Please output the listing below character for character and omit the images.

── DATASET EXTRACT ──

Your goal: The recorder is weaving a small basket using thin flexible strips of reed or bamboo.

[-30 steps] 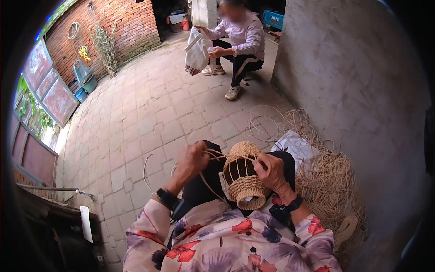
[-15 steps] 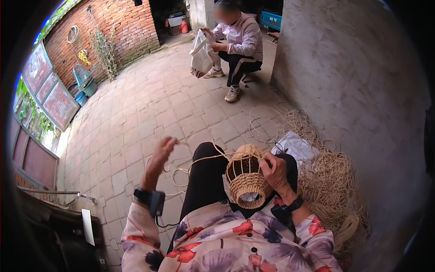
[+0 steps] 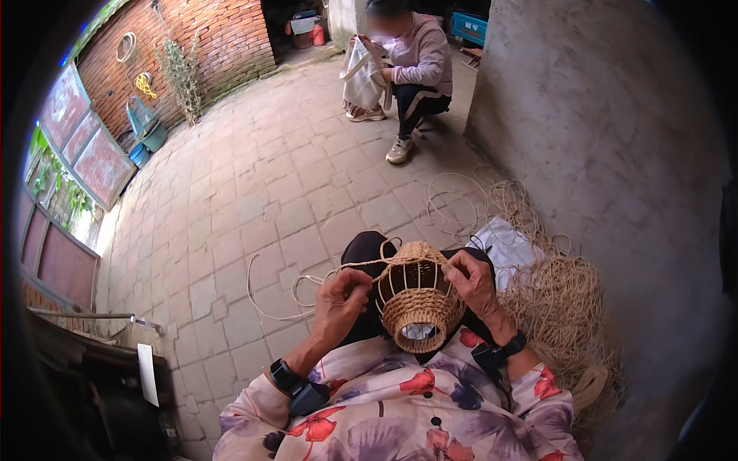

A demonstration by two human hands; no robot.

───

THE ANSWER:
Your goal: The recorder is weaving a small basket using thin flexible strips of reed or bamboo.

[-30 steps] 
[-15 steps] 
[+0 steps] 

A demonstration by two human hands; no robot.

What has been written completes the answer.